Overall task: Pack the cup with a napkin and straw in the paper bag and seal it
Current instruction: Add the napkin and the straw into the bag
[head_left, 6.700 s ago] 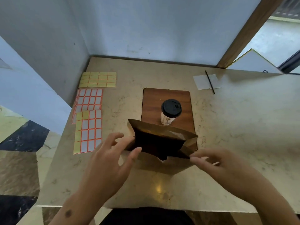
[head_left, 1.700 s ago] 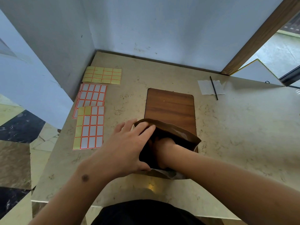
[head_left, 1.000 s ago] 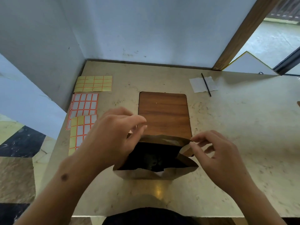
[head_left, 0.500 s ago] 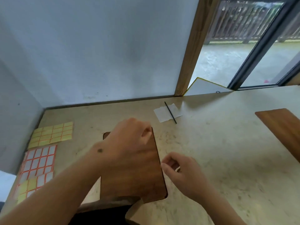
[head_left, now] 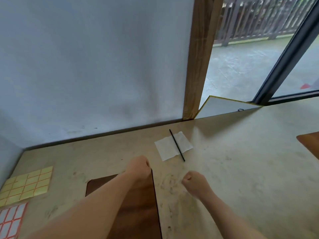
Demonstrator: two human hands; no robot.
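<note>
A white napkin (head_left: 168, 149) lies flat on the beige table (head_left: 241, 169) near the back wall. A thin black straw (head_left: 177, 145) rests across the napkin. My left hand (head_left: 138, 168) hovers over the far right corner of a wooden board (head_left: 138, 207), fingers curled, holding nothing. My right hand (head_left: 194, 182) is over the bare table just right of that board, also curled and holding nothing. Both hands are short of the napkin, which lies beyond them. The paper bag and the cup are out of view, below the frame.
Yellow label sheets (head_left: 25, 185) and a red-bordered label sheet (head_left: 10, 221) lie at the left. A second wooden board (head_left: 309, 144) pokes in at the right edge. A wall, a wooden post (head_left: 196, 66) and a white panel (head_left: 224, 106) close off the back.
My head has tilted up and right, so the bag has dropped out of view. Both hands have left the bag's rim and moved forward toward the napkin and straw.
</note>
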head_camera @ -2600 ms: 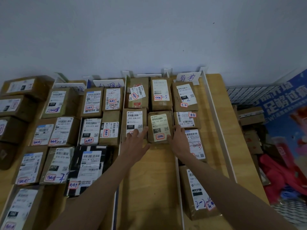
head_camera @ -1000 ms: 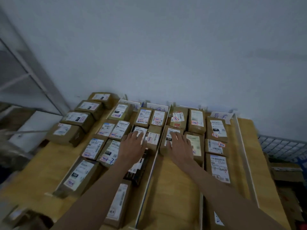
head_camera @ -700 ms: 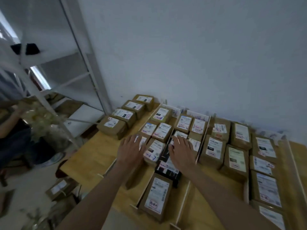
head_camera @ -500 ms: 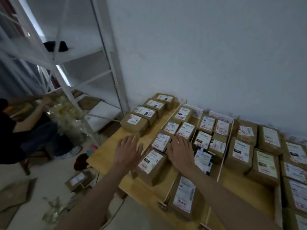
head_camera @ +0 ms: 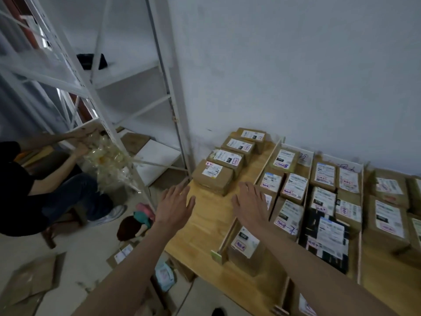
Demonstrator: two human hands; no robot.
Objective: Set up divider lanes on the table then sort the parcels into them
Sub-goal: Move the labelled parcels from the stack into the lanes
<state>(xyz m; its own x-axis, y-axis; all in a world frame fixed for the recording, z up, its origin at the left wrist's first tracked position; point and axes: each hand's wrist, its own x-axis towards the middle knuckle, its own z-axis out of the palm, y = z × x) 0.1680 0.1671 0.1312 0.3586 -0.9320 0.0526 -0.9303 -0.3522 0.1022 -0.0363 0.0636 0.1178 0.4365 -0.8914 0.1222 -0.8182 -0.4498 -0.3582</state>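
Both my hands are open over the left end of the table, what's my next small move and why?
Probably lower both hands, left hand and right hand, onto the nearest brown cardboard parcel. It heads a row of four lying outside the white divider strip, apparently unsorted.

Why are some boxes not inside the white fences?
Four brown parcels sit in a row at the table's left end, outside the leftmost divider. More parcels and flattened cardboard lie on the floor. Both hands are empty.

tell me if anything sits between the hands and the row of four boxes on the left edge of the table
Nothing visible does. The left hand and right hand, both open, have only bare table before the nearest box of that row.
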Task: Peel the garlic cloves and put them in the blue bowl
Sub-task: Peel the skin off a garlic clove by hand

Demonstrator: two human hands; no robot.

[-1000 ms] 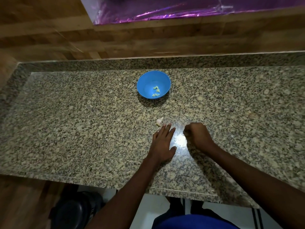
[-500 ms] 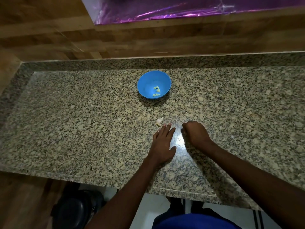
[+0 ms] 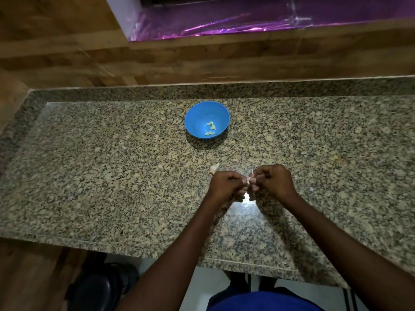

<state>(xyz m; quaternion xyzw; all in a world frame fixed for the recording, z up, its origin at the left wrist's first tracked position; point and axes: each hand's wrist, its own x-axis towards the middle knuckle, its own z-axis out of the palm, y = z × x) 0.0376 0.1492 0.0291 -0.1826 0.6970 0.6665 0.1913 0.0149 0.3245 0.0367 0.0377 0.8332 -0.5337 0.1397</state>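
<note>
A: Change since a second ago: both hands have lifted off the counter and met; the left hand was flat then.

B: Clove position?

A: Garlic clove pinched between the fingertips of both hands, a sliver of skin sticking up. Right hand curled round it too. Long axis: cannot tell, mostly hidden.

B: Others?

A: Unpeeled clove just beyond the left knuckles. Blue bowl well beyond, holding peeled cloves.
</note>
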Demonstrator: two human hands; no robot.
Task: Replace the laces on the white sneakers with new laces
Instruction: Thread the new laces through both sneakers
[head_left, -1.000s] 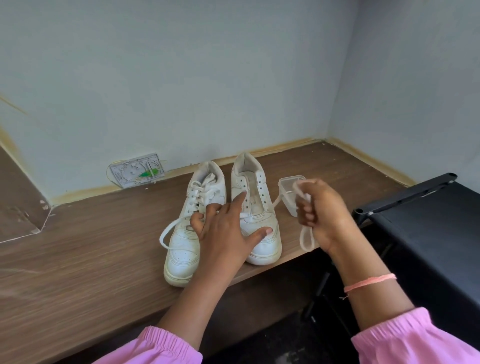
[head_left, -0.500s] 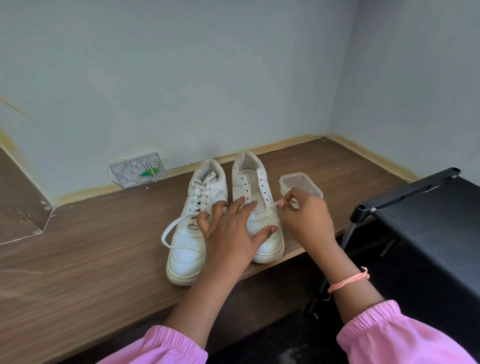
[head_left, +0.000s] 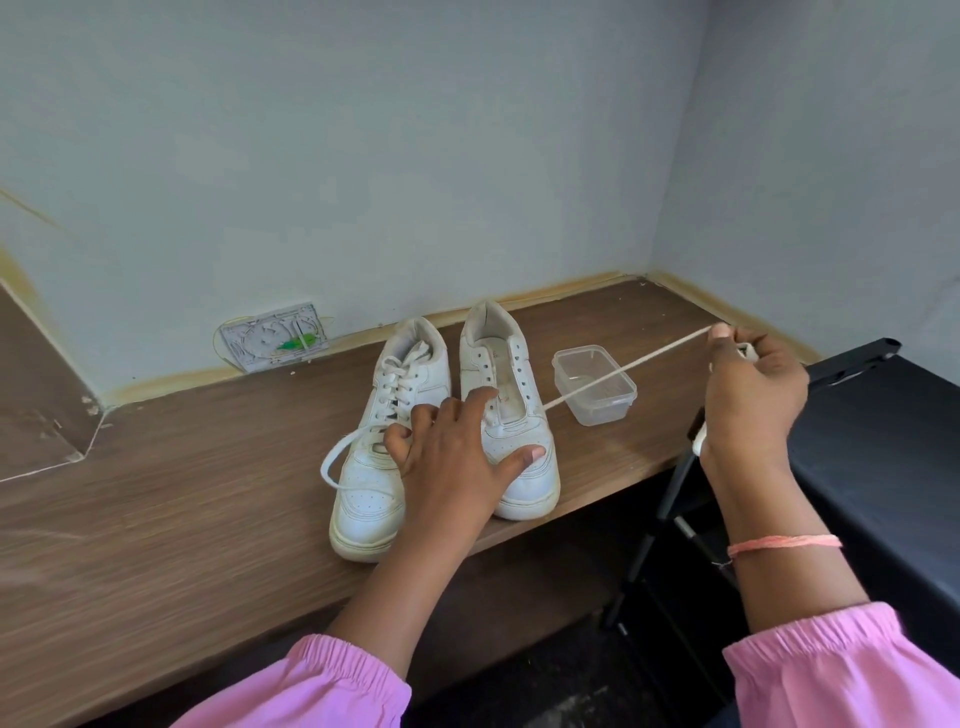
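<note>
- The wooden shelf (head_left: 156, 519) runs across the view under a pale wall, with a black folding stand (head_left: 883, 415) at 3 o'clock past its right end.
- The two white sneakers stand side by side near the shelf's front edge, toes toward the person. The left sneaker (head_left: 374, 467) is laced, with a loop of its lace spilling out toward 9 o'clock.
- The right sneaker (head_left: 511, 395) shows bare eyelets up its throat, so by my reading it is the one being stripped or rethreaded.
- The left hand (head_left: 452, 457) lies spread over both toe boxes with fingers straight, pressing them down and gripping nothing.
- The right hand (head_left: 748, 395), at 3 o'clock of the shoes, is curled and pinches the lace (head_left: 623, 369), with more lace bunched in the palm.
- That lace is drawn taut from the right sneaker's lower eyelets, passing over the clear plastic tub (head_left: 595, 384) that sits just beside the shoe at 3 o'clock.
- Risks: a hard sideways pull could drag the right sneaker off the near edge if the pressing hand eases. The taut lace could also tip or sweep the light tub, or its tip could snag in an eyelet.
</note>
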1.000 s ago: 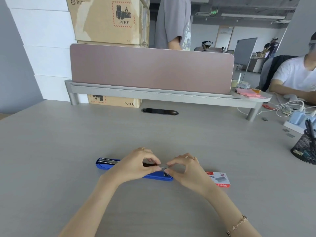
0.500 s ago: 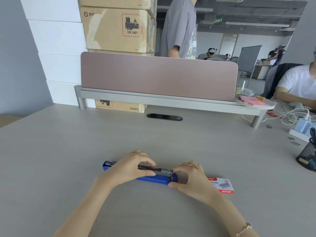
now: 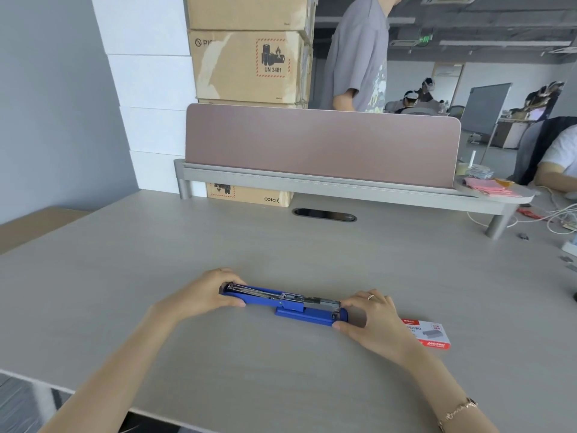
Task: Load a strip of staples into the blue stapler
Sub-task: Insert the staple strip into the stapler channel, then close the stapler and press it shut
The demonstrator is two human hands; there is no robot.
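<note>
Desk [image 3: 281,251] | blue stapler [image 3: 293,309] unfolded flat, metal rail exposed | left hand [image 3: 206,296], right hand [image 3: 371,320] clasp its ends

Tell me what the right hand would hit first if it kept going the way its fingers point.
The right hand points leftward at the blue stapler, whose end its fingertips already seem to touch.

Premises: open-plan office. Evidence: grey desk [image 3: 281,245] with pink divider screen [image 3: 321,145] at frame centre; stacked shipping cartons [image 3: 249,64] upper centre; whiteboard [image 3: 485,107] and seated workers upper right, apparently wearing headsets; charging cables [image 3: 559,214] at right edge.
</note>
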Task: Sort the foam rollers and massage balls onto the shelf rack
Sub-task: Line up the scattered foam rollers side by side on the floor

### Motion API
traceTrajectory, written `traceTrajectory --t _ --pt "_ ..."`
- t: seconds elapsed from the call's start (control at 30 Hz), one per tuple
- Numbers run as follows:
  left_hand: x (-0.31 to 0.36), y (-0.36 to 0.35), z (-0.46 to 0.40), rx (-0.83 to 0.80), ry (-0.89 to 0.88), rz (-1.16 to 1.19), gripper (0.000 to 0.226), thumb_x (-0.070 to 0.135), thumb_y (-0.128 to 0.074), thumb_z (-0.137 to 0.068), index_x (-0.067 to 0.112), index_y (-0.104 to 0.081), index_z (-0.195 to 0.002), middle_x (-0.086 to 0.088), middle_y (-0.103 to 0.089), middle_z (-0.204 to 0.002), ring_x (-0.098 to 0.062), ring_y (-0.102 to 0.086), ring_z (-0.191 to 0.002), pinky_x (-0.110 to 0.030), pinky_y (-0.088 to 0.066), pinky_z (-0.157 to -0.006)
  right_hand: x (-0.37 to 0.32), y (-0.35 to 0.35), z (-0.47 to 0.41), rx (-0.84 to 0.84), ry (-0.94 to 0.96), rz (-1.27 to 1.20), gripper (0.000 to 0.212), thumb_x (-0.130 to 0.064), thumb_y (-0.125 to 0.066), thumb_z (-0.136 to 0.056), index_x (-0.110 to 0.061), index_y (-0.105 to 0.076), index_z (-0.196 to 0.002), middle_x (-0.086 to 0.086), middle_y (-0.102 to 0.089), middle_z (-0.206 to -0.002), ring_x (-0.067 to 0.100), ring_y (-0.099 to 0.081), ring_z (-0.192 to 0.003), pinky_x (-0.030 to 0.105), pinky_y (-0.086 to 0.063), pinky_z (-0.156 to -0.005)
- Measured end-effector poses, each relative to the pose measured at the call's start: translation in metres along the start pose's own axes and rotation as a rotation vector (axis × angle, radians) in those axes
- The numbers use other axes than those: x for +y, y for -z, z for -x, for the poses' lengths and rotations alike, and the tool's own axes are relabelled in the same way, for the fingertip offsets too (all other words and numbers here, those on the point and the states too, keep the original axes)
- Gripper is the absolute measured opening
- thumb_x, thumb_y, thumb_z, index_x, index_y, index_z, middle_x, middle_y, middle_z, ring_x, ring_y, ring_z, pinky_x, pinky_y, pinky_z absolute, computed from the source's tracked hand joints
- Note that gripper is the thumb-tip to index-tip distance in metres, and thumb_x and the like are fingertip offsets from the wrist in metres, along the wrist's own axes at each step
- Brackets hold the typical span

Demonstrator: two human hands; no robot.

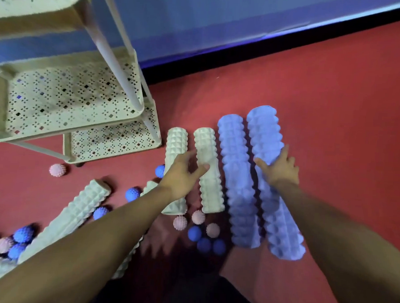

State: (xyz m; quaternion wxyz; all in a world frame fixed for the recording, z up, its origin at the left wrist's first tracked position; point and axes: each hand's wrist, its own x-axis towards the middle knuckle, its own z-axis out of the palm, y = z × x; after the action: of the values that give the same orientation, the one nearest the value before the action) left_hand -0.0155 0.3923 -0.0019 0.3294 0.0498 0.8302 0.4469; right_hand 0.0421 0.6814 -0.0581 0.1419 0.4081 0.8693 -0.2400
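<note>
Two long blue foam rollers (237, 171) (268, 134) lie side by side on the red floor. Left of them lie two shorter cream rollers (176, 141) (208, 156). My right hand (280, 168) rests with spread fingers on the rightmost blue roller. My left hand (181, 173) reaches between the two cream rollers, its fingers touching the right one. A third cream roller (75, 216) lies at the lower left under my left forearm. Spiky pink balls (58, 170) and blue balls (132, 193) are scattered around. The cream perforated shelf rack (65, 98) stands at the upper left, its shelves bare.
A blue wall with a black baseboard (245, 54) runs along the back. Open red floor (347, 101) stretches to the right of the rollers. A cluster of balls (204, 235) sits near my knees, and another cluster (11, 241) at the far left.
</note>
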Motion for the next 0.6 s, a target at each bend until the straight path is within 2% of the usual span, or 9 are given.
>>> traceTrajectory --t 0.07,0.1,0.17,0.27,0.3,0.37,0.47,0.53,0.6 --pt "-0.010 -0.002 -0.005 -0.007 0.027 -0.012 0.073 0.054 -0.060 -0.093 0.022 -0.034 -0.153 0.009 -0.047 -0.134 0.015 -0.052 -0.082 -0.003 -0.042 -0.076 0.009 -0.010 -0.008 -0.048 0.013 -0.015 0.097 -0.060 -0.059 -0.091 -0.010 -0.012 -0.160 0.025 -0.034 -0.153 0.044 -0.037 -0.138 0.049 -0.030 -0.114" --pt "-0.014 -0.002 -0.007 -0.007 0.053 -0.004 0.072 0.052 -0.060 -0.094 0.021 -0.034 -0.153 0.013 -0.050 -0.117 0.011 -0.049 -0.071 -0.004 -0.043 -0.068 0.012 -0.013 -0.008 -0.115 0.026 -0.015 0.094 -0.057 -0.060 -0.092 -0.010 -0.013 -0.160 0.024 -0.033 -0.155 0.041 -0.034 -0.141 0.046 -0.030 -0.115" --pt "-0.021 -0.004 -0.010 -0.009 0.093 0.025 0.072 0.051 -0.061 -0.094 0.020 -0.034 -0.152 0.022 -0.043 -0.092 0.005 -0.045 -0.071 -0.013 -0.045 -0.071 0.015 -0.019 -0.002 -0.251 0.017 -0.026 0.105 -0.061 -0.066 -0.086 -0.016 -0.007 -0.161 0.016 -0.023 -0.162 0.033 -0.027 -0.148 0.043 -0.028 -0.118" --pt "-0.030 -0.009 -0.011 -0.023 0.125 0.067 0.072 0.050 -0.063 -0.093 0.020 -0.034 -0.152 0.022 -0.041 -0.087 -0.002 -0.047 -0.081 -0.040 -0.053 -0.091 0.005 -0.031 0.019 -0.355 -0.065 0.063 0.144 -0.090 -0.070 -0.054 -0.036 0.014 -0.158 0.002 0.010 -0.168 0.036 -0.010 -0.153 0.058 -0.024 -0.118" --pt "-0.032 -0.011 -0.010 -0.026 0.131 0.073 0.072 0.050 -0.063 -0.093 0.020 -0.035 -0.152 0.019 -0.043 -0.088 -0.004 -0.048 -0.084 -0.043 -0.052 -0.094 0.000 -0.038 0.027 -0.372 -0.082 0.140 0.150 -0.096 -0.066 -0.045 -0.041 0.020 -0.155 0.000 0.023 -0.166 0.038 0.001 -0.154 0.064 -0.020 -0.117" --pt "-0.034 -0.013 -0.008 -0.025 0.121 0.067 0.073 0.051 -0.064 -0.092 0.020 -0.035 -0.152 0.009 -0.050 -0.097 -0.009 -0.052 -0.091 -0.042 -0.053 -0.095 -0.009 -0.053 0.040 -0.386 -0.078 0.221 0.152 -0.097 -0.065 -0.040 -0.047 0.025 -0.151 0.001 0.040 -0.159 0.042 0.019 -0.151 0.071 -0.015 -0.114" --pt "-0.033 -0.009 -0.003 -0.031 0.077 0.035 0.072 0.048 -0.065 -0.093 0.020 -0.034 -0.152 0.012 -0.050 -0.099 -0.008 -0.049 -0.094 -0.036 -0.050 -0.091 -0.009 -0.059 0.049 -0.342 -0.024 0.274 0.143 -0.088 -0.073 -0.047 -0.049 0.014 -0.153 0.002 0.042 -0.157 0.043 0.020 -0.150 0.074 -0.022 -0.111" --pt "-0.035 -0.001 0.000 -0.037 0.047 -0.013 0.073 0.051 -0.063 -0.092 0.024 -0.033 -0.153 0.010 -0.049 -0.128 -0.006 -0.049 -0.110 -0.032 -0.045 -0.100 -0.002 -0.058 0.050 -0.339 0.019 0.326 0.137 -0.086 -0.073 -0.054 -0.048 0.013 -0.154 -0.001 0.043 -0.157 0.041 0.020 -0.151 0.073 -0.025 -0.110" --pt "-0.038 0.008 0.003 -0.036 0.018 -0.083 0.075 0.057 -0.061 -0.091 0.027 -0.032 -0.152 0.004 -0.035 -0.151 -0.012 -0.043 -0.131 -0.036 -0.039 -0.111 0.002 -0.055 0.052 -0.316 0.067 0.364 0.131 -0.089 -0.067 -0.058 -0.049 0.012 -0.155 -0.008 0.042 -0.157 0.038 0.018 -0.152 0.070 -0.025 -0.110"
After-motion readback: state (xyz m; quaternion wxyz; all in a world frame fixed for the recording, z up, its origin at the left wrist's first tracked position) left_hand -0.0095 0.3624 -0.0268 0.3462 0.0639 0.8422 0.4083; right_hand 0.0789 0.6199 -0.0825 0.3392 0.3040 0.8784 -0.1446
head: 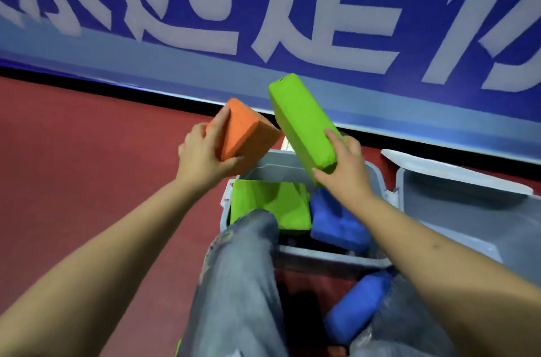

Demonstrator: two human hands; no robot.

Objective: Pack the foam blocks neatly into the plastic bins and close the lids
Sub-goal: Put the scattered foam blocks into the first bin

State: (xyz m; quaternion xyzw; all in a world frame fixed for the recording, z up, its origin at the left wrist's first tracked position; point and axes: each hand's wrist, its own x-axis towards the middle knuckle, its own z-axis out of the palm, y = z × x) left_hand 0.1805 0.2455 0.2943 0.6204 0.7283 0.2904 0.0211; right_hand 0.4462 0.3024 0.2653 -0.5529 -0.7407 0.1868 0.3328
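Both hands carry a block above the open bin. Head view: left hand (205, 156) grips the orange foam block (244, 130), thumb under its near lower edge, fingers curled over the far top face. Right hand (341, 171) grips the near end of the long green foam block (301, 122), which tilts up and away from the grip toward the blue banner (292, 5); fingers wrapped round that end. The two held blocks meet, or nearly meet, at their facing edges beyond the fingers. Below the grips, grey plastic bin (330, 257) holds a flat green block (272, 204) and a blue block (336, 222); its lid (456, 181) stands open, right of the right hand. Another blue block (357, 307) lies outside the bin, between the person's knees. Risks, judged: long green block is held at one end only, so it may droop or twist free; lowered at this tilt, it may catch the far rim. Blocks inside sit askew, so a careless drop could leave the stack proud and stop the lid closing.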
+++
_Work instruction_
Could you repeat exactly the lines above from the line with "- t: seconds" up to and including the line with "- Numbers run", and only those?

_Completed exercise_
- t: seconds elapsed from the call's start (control at 30 Hz), one per tuple
- Numbers run as follows:

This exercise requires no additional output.